At the top of each code window, you will find a Start Over button and a Hint button. These buttons clear all code and display helpful hints, respectively.
Sometimes the tutorial exercises will ask you to do something outside of the tutorial window. Exercise 3 this week is an example of this. In this case, you will be asked to run some code in the Console (in the lower left part of the RStudio IDE), copy text from the Help tab (lower right part of the IDE) and paste it into a dedicated text box in the tutorial window.
The tutorials occasionally diverge from the corresponding book chapters. For instance, Exercise 8 introduces the pipe (
|>) operator, which does not appear in the book until Chapter 3.At the end of the tutorial, once you have completed all the exercises, you will be asked to indicate how long it took you to complete the tutorial. The same “Try Again” bug mentioned earlier occurs here again and can be disregarded.
The last thing you need to do before exiting the tutorial is download an HTML file containing your answers.
Step 3: Book chapter exercises. Now revisit the book chapter. By this point, you should be quite familiar with this week’s R coding topics and well equipped to complete the book exercises. There are 10 + 4 + 7 + 2 = 23 exercises in total in chapter 1. Store you answers in an R script and call this file Session_1.R. In cases where an exercise asks you to provide an answer that is not code-based (for example, a question like “What does the bins argument in geom_histogram() do?”), you should still record your response directly in the script file. To do this, add your answer as a comment — that is, on a line beginning with #. This ensures that all your work, both code and written explanations, is saved in one place and easy to review later.
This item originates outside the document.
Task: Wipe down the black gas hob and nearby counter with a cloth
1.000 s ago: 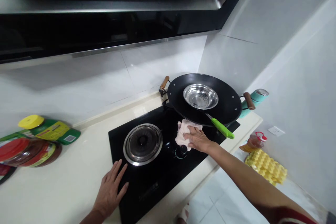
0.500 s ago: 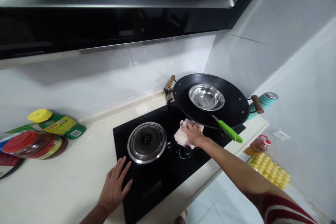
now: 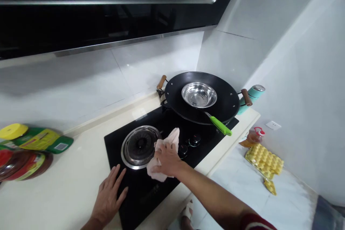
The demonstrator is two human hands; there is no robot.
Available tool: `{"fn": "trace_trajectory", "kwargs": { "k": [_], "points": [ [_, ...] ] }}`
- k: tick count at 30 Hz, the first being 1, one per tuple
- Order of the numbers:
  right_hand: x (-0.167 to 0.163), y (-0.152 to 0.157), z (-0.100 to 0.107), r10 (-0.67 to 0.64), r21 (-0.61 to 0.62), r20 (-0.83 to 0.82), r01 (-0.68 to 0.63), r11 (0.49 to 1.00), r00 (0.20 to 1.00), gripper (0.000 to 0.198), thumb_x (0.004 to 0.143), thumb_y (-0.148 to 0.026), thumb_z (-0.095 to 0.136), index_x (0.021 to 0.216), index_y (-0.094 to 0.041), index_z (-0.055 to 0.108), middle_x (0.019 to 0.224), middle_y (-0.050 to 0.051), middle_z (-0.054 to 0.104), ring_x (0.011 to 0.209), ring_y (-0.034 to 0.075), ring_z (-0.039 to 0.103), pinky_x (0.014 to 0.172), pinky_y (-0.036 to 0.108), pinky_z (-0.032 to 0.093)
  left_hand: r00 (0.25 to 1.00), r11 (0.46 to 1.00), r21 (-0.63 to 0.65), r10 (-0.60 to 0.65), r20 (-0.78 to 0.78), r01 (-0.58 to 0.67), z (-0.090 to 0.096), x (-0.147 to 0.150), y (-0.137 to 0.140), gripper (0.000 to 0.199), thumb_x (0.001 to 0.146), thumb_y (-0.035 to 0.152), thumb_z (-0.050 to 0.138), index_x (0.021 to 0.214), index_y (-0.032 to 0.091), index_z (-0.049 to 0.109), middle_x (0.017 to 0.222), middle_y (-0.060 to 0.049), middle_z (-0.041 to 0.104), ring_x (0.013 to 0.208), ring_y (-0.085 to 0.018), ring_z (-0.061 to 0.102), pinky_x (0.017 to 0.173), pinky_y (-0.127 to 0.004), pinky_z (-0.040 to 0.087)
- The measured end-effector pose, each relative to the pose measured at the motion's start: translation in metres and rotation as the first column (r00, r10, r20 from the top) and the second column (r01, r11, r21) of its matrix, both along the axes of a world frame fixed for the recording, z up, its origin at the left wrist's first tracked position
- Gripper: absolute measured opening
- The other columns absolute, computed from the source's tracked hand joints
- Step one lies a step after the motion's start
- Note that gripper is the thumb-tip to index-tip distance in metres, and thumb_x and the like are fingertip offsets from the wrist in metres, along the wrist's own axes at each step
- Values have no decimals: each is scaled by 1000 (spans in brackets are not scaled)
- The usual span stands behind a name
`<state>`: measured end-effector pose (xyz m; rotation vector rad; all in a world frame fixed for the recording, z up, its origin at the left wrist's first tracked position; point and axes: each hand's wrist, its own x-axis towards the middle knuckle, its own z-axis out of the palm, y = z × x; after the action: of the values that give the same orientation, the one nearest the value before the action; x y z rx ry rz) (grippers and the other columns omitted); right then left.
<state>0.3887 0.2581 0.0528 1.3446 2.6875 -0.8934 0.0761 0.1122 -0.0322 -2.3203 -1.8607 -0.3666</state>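
Note:
My right hand [image 3: 167,159] presses a pale pink cloth [image 3: 159,174] onto the black glass gas stove [image 3: 153,201], its fingers closed over the cloth. The cloth overlaps the right edge of the round burner [image 3: 140,146] with its shiny metal ring. Two control knobs [image 3: 194,139] sit to the right of the cloth. My left hand [image 3: 109,190] lies flat with fingers spread, across the stove's left edge and the counter, holding nothing.
A black wok [image 3: 226,97] holding a steel bowl [image 3: 199,95] and a green-handled utensil [image 3: 221,125] stands on the stove's right side. A teal flask [image 3: 252,97] is behind it. Jars [image 3: 29,165] lie at left. The range hood [image 3: 107,21] hangs above. Yellow egg trays [image 3: 264,160] rest on the floor.
My right hand has slid the cloth left and toward me, from beside the wok to the burner's right edge, uncovering the knobs. My left hand stays at the stove's left edge. The view has shifted right.

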Motion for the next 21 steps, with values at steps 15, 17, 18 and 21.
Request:
{"fn": "trace_trajectory", "kwargs": {
  "k": [15,17,18,21],
  "points": [
    [175,-58,-58,-385,116,-199,412,904,901,63,87,-45,74,143,-26,54,142,14,58,129,34,56,111,51,46,1000,1000,6,-7,-25,7,0,1,0,75,101,47,48,167,34,16,170,-13,39,153,-34,44,108,-49,49],
    [202,-36,-64,-495,169,-190,525,834,848,69,86,-44,72,147,-21,51,142,17,55,129,35,57,110,52,48,999,1000,7,-8,-34,9,0,1,0,75,101,46,48,167,34,15,170,-13,40,153,-34,44,109,-48,49],
    [215,-24,-64,-522,199,-189,553,809,832,68,87,-44,70,148,-19,52,141,18,54,130,36,57,110,52,49,999,1000,6,-7,-37,7,0,1,0,75,101,46,48,167,34,15,170,-13,40,153,-34,44,109,-48,49],
    [241,15,-51,-528,292,-127,540,789,840,59,93,-45,60,146,-18,57,137,21,56,129,39,56,108,56,49,999,1000,4,-2,-41,2,0,1,0,75,100,47,48,167,33,16,170,-13,41,153,-34,44,108,-48,49]
  ]
}}
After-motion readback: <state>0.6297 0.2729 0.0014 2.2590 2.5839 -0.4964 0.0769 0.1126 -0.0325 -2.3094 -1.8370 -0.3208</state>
Step 3.5: One-on-one meetings. If what is described above makes it sound like you will be learning the material all on your own, don’t worry. You will have a one-on-one mentoring meeting with Hasse to go over your work when you have completed about the first half of the book chapter exercises. These meetings are mandatory for fellows but optional for graduate students.
Meeting on Monday works best — it gives you some time to work on the exercises beforehand, and still finish the rest afterward, before we meet again as a group on Wednesday to continue discussing the materials. Try to schedule the meeting for Monday morning, since Hasse is based in Sweden and earlier times work best with the time difference. If Monday doesn’t work, Friday (the week before) or Tuesday are acceptable alternatives.
To schedule your meeting, just send Hasse a message on Slack with some times when you are available. The meeting is a chance for you to get help with the exercises, ask questions, and a chance for you and Hasse to get to know each other better. We’ll aim for about 30 minutes, but if you need more help/time, you can request a longer meeting.
Step 4: Send Answers. Send Hasse both the HTML file containing the tutorial exercise answers and the R script file with the book chapter exercise answers via Slack no later than the end of the day on Tuesday.
Step 5: Wednesday group discussion. We’ll meet as a group every Wednesday to discuss what you’ve been learning and reflect on your progress.